My college course is going well - the frame test piece I started with is now complete. 4 different joints made and all of sort of OK quality. As the tutor said, if I'd been on a City & Guilds course I'd have been told to go and do the whole lot again, but I'm not and on evening classes you get to say that you want to move on. Personally I blame the quality of the wood - I was using a second hand bit from the college wood store and inside it behaved more like balsa than pine when attacked with a chisel.
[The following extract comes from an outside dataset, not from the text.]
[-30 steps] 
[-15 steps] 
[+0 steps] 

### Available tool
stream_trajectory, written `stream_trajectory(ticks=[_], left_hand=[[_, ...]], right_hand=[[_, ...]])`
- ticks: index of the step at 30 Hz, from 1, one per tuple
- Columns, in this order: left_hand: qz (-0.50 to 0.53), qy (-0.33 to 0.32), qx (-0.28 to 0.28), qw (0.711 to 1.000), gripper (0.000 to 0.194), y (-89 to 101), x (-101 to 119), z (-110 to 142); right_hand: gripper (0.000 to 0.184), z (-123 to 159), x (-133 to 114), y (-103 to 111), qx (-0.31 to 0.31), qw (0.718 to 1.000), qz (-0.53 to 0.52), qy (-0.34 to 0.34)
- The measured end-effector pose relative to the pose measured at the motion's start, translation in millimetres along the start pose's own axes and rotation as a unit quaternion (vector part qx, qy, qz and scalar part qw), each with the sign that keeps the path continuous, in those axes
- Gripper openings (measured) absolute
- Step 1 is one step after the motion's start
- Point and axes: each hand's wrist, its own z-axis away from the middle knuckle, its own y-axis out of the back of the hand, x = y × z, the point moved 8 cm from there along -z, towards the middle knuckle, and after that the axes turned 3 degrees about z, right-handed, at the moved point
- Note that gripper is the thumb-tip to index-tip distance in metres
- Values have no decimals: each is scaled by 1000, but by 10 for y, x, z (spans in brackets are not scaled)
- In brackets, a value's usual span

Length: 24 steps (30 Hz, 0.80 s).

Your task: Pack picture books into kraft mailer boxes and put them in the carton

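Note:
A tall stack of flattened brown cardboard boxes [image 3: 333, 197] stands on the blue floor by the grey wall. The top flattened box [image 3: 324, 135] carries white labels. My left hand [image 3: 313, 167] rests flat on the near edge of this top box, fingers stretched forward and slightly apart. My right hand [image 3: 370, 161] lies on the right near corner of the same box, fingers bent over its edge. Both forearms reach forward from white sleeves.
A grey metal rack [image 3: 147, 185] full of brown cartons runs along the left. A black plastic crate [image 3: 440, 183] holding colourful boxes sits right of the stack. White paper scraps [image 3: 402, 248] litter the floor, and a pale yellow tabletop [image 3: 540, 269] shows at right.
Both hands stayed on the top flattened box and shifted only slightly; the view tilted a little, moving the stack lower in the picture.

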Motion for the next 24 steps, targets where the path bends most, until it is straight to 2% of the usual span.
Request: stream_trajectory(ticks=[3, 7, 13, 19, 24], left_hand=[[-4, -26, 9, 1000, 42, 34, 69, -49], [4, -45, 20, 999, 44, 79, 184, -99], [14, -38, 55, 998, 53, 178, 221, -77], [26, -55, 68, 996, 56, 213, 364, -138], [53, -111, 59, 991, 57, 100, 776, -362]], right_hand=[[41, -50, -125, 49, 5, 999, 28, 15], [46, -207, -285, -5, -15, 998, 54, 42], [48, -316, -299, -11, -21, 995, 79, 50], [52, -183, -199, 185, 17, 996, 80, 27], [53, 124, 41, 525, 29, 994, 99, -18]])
Anyway, the next project is a small table. First up the challenge was to read the plan and work out a cutting list. Not a big problem as I'm used to plans and picking up the missing dimensions. Then I get handed the wood - a 30ft long 2 inch deep plank. A few minutes with the tools that can kill you hacked enough of of this for my little job and the rest went back into the store.
The wood was quite green with a sticky surface. Once reduced to rough cut parts, most were left for a week to settle. Apparently if you try and work to quickly on anything cut out of a large lump, it can twist or something.
While working a fellow student who is a few weeks ahead of me was trying a machine I'd not seen switch on for a while. Apparently it is a mortiser. For the non woodworker it is a machine that drills square holes.
To use the language of teh interweb: OMG. OMG. OMG !!!
So the next week, one I'd thicknessed all my wood, I asked if I could use the same machine for my mortise holes. "If you really want to" say the tutor as though it wasn't nearly as much fun as making the same holes with chisels. "Yes please" I said - which is short for, "Of course I do ! I've been looking forward to having a go with this bit of kit all week !"
The mortiser is very clever, if a bit limited, doing only one job in the workshop. The way it works is to have a square tube with chisel sharp ends at the bottom. A course drill pokes out through this and chews away most of the wood. Then the chisels carve away the rest giving a nice square hole with the excess wood being taken away by the flutes of the bit. Simple but very effective. I quickly had some nice clean and accurate slots for the joints. Top stuff.
Incidentally, an evening class attracts a surprisingly wide variety of people. I have wondered if the appearance of an Economics Professor in the group means we should all worry how deep the recession is really going to be...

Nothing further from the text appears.